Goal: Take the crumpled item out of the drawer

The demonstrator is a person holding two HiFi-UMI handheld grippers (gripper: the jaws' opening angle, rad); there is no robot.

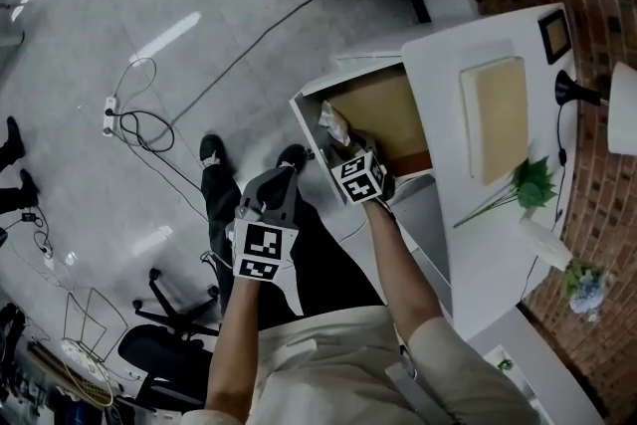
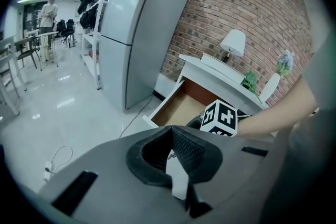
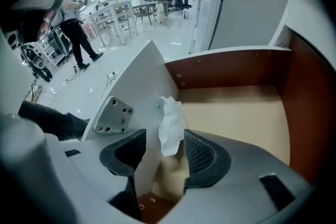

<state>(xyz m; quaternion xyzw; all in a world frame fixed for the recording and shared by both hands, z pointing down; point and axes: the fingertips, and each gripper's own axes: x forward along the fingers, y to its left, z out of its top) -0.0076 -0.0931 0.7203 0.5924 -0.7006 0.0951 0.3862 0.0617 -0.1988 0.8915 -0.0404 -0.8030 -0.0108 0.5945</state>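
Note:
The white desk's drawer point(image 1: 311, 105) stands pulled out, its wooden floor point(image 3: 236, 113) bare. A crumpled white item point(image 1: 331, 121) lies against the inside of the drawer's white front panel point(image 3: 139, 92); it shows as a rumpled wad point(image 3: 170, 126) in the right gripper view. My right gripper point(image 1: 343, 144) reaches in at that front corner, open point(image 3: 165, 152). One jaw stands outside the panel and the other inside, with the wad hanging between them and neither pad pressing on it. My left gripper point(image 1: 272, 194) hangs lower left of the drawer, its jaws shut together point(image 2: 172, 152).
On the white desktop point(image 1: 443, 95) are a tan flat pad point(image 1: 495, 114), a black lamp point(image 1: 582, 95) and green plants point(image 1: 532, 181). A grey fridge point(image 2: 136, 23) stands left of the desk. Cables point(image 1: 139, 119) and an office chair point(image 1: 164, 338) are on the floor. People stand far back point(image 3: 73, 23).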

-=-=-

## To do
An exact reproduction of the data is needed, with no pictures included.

## Result for this task
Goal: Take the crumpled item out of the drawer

The demonstrator is a person holding two HiFi-UMI handheld grippers (gripper: the jaws' opening angle, rad); there is no robot.


<state>(xyz m; quaternion xyzw; all in a world frame fixed for the recording and shared by both hands, z pointing down; point and axes: the fingertips, and each gripper's own axes: x forward along the fingers, y to its left, z out of its top) -0.0076 -0.0931 0.7203 0.5924 -0.7006 0.0951 0.3862 0.0617 -0.1988 0.8915 -0.0404 -0.8030 -0.0108 0.5945</state>
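Note:
The white desk's drawer point(image 1: 311, 105) stands pulled out, its wooden floor point(image 3: 236, 113) bare. A crumpled white item point(image 1: 331, 121) lies against the inside of the drawer's white front panel point(image 3: 139, 92); it shows as a rumpled wad point(image 3: 170, 126) in the right gripper view. My right gripper point(image 1: 343, 144) reaches in at that front corner, open point(image 3: 165, 152). One jaw stands outside the panel and the other inside, with the wad hanging between them and neither pad pressing on it. My left gripper point(image 1: 272, 194) hangs lower left of the drawer, its jaws shut together point(image 2: 172, 152).
On the white desktop point(image 1: 443, 95) are a tan flat pad point(image 1: 495, 114), a black lamp point(image 1: 582, 95) and green plants point(image 1: 532, 181). A grey fridge point(image 2: 136, 23) stands left of the desk. Cables point(image 1: 139, 119) and an office chair point(image 1: 164, 338) are on the floor. People stand far back point(image 3: 73, 23).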

No further answer is expected.